A Els Joglars le ocurre como a las películas de Woody Allen, hasta la obra menos lograda mantiene unas constantes vitales. Es el caso de este trabajo cuyo juego surge a raíz de haber cumplido la compañía los 50 años, y, sin embargo, celebrar los 75. Parece que a Albert Boadella le gusta adelantarse a los acontecimientos. Ya se autodenominó bufón, para avanzarse a quienes quisieran tratarlo con ese calificativo, y ahora prefiere exponer la vejez, antes de esperar a las declaraciones al respecto. De ahí la idea de imaginar un posible final de partida, sin perder la compostura, el humor ni el sarcasmo. Imaginarse un ocaso de la compañía interpretado por los mismos actores. Para reírse de sí mismos y así tener la venia de reírse de otros. Un ocaso que acontece en un futurible geriátrico, donde los actores tendrán la última oportunidad de subir a un escenario, cuando ya ha fallecido su director, quien antes de palmarla quiso que le hicieran diplomático. Ridiculizándose como viejos, llenos de achaques y melindrosos, los intérpretes se aplican la eutanasia con el patrocinio de una entidad bancaria, y acaban la vida teatral con las botas puestas, como enfermos imaginarios, como Molière.

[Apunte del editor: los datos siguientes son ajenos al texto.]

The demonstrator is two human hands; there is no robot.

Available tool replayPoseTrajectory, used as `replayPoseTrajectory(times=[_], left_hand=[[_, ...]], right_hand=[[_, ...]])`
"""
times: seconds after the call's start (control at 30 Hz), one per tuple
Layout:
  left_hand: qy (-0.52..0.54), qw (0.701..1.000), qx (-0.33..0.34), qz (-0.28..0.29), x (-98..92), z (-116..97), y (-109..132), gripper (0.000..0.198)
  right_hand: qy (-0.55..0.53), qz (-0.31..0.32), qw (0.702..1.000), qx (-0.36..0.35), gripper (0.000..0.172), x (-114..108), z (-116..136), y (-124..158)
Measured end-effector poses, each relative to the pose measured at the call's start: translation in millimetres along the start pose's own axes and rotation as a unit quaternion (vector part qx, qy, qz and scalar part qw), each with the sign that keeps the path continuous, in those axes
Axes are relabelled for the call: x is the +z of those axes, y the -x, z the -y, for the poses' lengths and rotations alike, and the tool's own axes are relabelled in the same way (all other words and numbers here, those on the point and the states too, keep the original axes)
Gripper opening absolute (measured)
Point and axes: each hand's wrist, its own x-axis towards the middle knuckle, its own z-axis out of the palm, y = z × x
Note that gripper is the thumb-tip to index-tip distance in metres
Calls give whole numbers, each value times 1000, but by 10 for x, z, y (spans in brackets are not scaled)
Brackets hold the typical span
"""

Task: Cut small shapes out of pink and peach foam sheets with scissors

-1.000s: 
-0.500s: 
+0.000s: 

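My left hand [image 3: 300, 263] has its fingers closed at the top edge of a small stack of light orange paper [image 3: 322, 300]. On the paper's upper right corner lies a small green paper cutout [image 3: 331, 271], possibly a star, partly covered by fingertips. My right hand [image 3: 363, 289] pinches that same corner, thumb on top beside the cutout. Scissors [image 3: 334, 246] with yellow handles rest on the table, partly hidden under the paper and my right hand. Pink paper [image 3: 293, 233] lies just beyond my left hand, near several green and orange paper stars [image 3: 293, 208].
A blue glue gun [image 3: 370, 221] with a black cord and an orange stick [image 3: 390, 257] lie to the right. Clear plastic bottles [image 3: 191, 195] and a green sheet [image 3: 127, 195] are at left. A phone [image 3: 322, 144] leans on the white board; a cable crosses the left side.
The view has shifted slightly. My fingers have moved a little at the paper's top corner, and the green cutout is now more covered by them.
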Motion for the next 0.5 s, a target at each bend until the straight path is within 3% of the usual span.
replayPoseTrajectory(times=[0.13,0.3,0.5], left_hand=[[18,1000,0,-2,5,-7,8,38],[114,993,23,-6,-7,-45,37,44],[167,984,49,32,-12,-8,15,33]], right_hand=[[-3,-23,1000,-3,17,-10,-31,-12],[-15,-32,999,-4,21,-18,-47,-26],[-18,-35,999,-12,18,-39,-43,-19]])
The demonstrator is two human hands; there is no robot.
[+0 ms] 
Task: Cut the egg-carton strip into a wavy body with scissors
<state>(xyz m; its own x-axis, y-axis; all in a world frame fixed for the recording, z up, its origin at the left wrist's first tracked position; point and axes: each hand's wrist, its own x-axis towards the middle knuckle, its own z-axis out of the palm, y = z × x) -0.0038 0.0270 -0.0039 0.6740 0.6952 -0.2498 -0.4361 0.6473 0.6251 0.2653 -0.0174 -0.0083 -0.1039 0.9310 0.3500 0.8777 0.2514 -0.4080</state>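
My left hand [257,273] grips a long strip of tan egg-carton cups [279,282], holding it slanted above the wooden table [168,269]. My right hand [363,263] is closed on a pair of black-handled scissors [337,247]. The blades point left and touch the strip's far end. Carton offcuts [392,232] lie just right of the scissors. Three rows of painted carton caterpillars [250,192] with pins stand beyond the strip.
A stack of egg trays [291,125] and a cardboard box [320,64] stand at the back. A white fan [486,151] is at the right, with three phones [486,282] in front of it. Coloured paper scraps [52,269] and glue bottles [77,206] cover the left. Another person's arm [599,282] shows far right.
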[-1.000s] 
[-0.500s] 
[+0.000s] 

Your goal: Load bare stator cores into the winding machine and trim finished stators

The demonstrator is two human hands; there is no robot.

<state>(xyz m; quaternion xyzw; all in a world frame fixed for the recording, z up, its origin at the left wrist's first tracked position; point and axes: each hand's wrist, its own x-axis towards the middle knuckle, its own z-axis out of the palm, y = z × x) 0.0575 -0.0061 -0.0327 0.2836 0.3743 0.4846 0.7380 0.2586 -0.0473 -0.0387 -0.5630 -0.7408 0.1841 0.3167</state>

El problema del montaje es que el conjunto no es tan resolutivo e hilvanado como en otras ocasiones, más allá de la ingeniosa idea. Ahí están las primeras escenas de teatro dentro del teatro, o la de los progres, en la que está mejor la forma (cine mudo) que el fondo. Siempre me ha pareció divertida la crítica a los progres, pero en esta ocasión la parodia es bastante tópica, y más cuando hay tantas cosas que parodiar, como ese neoliberalismo que nos invade, y que, desgraciadamente, está olvidado en los presumibles últimos dardos boadellianos. Aún así, por lo dicho, estamos ante una técnica atada y bien atada. Y, como siempre, sobresale la impecable interpretación de los actores (Ramon Fontserè, Pilar SáenzÉ). No faltan algunos buenos gags, y resaltan escenas como la de los medicamentos, la del bar, y, sobre todo, la bella y delirante final, patética y tierna, incluido el sueño de Claudia Cardinale y el baile de los vestidos. Un final digno de un creador único, grande y libre. Todo lo contrario que un diplomático.